If so, we've got a tremendous opportunity to increase the size, power, influence of the party. The Republican Party is in absolute disarray. And I think it'll get worse for them. I don't even think they've even reached bottom yet. If the Libertarian Party were at the point I'd like to see it at, we could shine in this atmosphere. We'd be on the news, media would seek us out, to provide the counterbalance that no one else is capable of doing.

reason: After this year, and all of the tension and different timelines and goals of your campaign and the Paul campaign, is the libertarian movement stronger or is it more divided?

Barr: Absolutely, it's stronger. Absolutely. The way I look at it, it isn't as if Ron Paul built this foundation over here and our campaign built this one over here, and they're discreet components. We're building one foundation. What Ron Paul did was a tremendous benefit to the Libertarian movement in making people aware of the movement, of our philosophy, of elements people don't usually hear about in a coherent way. The monetary system, and so forth, which Ron talks about very eloquently.

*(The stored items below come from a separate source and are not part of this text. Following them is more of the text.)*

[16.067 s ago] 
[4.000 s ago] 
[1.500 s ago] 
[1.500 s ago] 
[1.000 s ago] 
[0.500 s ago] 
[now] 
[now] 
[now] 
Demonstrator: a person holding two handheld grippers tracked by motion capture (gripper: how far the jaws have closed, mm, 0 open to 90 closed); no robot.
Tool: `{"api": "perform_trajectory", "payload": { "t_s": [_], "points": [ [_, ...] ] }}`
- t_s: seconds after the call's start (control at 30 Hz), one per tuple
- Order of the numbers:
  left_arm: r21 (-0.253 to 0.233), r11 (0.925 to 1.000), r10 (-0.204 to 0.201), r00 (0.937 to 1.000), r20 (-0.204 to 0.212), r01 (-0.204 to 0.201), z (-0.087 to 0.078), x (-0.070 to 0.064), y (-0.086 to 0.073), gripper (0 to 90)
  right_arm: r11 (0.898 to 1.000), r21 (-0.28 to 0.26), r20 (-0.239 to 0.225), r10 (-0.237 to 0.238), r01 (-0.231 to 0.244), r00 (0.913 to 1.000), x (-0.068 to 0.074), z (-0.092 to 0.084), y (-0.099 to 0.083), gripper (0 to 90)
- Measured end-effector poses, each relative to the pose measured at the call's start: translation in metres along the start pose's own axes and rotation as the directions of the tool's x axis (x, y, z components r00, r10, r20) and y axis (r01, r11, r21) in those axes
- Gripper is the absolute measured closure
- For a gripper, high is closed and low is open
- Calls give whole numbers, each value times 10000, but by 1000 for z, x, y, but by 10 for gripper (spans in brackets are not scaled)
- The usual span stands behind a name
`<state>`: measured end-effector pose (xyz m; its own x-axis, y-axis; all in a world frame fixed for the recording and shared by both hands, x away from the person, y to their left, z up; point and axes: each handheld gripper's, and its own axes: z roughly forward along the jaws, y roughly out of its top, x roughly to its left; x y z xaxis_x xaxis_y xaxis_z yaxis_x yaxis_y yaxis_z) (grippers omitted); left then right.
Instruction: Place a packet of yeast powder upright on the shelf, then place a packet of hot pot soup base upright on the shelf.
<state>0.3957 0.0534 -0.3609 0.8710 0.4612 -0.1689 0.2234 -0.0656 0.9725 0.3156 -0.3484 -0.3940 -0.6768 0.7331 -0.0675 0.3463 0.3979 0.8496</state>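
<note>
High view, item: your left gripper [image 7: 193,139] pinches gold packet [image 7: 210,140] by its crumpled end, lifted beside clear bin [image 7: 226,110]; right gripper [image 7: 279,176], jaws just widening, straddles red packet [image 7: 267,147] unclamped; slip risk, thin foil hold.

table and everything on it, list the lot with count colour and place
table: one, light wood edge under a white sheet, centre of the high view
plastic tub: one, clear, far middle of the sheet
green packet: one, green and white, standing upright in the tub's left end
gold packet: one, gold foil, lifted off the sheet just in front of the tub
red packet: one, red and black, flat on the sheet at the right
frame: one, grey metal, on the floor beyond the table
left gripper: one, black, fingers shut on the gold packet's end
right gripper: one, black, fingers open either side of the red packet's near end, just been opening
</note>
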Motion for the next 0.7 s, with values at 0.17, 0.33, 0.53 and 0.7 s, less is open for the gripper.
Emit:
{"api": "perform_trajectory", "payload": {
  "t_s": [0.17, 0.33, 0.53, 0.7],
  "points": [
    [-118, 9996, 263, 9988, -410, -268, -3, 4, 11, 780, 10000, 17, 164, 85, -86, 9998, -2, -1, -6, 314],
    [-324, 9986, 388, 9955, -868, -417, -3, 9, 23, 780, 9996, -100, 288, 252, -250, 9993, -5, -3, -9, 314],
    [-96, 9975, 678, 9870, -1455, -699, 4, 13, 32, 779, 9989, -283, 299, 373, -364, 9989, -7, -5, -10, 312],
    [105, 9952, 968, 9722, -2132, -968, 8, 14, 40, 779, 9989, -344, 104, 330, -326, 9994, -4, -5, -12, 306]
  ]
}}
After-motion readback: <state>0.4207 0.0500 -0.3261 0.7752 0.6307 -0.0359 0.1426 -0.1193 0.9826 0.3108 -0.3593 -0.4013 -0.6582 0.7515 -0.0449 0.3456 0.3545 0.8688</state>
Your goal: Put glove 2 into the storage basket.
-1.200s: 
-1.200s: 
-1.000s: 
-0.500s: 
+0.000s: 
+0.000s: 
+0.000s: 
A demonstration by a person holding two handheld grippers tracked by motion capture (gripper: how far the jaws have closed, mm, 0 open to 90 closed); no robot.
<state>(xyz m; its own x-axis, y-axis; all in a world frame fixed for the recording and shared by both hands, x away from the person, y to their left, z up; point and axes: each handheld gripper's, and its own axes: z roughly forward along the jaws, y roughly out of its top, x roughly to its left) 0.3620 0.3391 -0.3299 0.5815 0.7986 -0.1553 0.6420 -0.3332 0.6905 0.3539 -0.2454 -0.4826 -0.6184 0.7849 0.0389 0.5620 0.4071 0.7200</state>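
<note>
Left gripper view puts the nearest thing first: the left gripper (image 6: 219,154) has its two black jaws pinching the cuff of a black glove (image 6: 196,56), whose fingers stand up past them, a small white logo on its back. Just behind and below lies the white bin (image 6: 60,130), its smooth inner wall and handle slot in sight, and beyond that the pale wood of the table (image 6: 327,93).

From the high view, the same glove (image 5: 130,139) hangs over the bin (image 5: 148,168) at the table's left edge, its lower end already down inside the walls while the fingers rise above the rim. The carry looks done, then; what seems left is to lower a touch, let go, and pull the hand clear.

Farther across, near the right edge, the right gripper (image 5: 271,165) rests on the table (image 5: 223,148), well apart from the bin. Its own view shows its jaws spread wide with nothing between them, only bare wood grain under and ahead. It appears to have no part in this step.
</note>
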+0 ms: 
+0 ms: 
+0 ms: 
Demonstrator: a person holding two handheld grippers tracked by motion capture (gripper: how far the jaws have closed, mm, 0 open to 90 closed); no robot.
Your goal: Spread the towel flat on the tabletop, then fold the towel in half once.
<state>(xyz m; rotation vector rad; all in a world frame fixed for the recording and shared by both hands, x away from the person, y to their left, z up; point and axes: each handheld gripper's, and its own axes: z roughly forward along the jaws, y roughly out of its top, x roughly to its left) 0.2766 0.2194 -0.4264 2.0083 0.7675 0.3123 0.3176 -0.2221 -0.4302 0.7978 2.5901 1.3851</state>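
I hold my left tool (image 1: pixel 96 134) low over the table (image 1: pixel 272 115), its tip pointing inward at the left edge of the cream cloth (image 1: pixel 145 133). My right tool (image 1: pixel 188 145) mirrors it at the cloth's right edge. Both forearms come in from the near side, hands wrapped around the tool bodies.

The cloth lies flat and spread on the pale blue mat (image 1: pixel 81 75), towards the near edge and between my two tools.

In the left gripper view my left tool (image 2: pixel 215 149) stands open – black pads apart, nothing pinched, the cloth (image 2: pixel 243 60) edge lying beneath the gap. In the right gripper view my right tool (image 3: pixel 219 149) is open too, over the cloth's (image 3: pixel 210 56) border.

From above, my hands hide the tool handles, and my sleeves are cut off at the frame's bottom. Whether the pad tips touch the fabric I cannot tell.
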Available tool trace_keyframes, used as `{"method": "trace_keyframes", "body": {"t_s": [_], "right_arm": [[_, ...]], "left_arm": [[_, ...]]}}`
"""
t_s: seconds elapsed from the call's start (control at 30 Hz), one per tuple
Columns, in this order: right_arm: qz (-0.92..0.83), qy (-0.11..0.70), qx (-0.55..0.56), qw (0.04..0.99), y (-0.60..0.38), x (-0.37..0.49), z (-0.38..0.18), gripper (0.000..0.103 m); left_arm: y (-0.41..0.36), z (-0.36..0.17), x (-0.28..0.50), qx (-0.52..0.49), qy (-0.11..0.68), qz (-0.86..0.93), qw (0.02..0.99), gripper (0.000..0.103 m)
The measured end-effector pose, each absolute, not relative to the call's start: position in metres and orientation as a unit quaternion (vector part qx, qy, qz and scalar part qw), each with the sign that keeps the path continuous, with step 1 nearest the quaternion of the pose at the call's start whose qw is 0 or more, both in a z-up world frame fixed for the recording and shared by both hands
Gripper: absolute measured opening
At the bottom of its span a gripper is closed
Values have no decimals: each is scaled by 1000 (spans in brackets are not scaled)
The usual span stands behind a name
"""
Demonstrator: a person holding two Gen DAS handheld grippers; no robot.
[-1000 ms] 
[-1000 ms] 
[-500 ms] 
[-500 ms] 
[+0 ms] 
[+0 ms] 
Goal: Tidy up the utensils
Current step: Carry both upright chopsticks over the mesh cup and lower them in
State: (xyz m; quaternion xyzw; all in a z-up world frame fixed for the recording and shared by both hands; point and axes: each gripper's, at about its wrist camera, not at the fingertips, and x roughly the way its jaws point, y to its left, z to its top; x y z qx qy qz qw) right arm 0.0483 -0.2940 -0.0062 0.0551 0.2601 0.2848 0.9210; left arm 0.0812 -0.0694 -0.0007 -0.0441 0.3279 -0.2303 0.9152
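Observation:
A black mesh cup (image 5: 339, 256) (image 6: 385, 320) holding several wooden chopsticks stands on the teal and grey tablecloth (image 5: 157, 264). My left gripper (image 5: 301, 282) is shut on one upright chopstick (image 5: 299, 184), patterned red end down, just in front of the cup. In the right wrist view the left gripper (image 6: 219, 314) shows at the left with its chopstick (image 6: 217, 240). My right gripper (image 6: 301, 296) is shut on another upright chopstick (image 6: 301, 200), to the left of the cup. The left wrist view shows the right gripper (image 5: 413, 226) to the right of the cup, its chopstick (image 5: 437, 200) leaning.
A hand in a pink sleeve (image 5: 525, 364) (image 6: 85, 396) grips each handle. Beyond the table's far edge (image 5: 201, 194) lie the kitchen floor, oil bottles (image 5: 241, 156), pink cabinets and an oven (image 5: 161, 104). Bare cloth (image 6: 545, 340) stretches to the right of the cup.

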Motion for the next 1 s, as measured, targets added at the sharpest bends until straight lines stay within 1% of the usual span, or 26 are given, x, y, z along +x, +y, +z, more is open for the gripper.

reason: What mistakes were made this year that the LP has to avoid making again?

Barr: We have to not look backwards. If we are serious about being a real political party we have to set political goals, educate people, have a consistent message, organize at all levels, and look for opportunities. You don't wait for opportunities to be handed to you. Where's the Libertarian Party in these debates about the incoming administration? It needs to be there. But what do I know?

David Weigel is an associate editor of reason.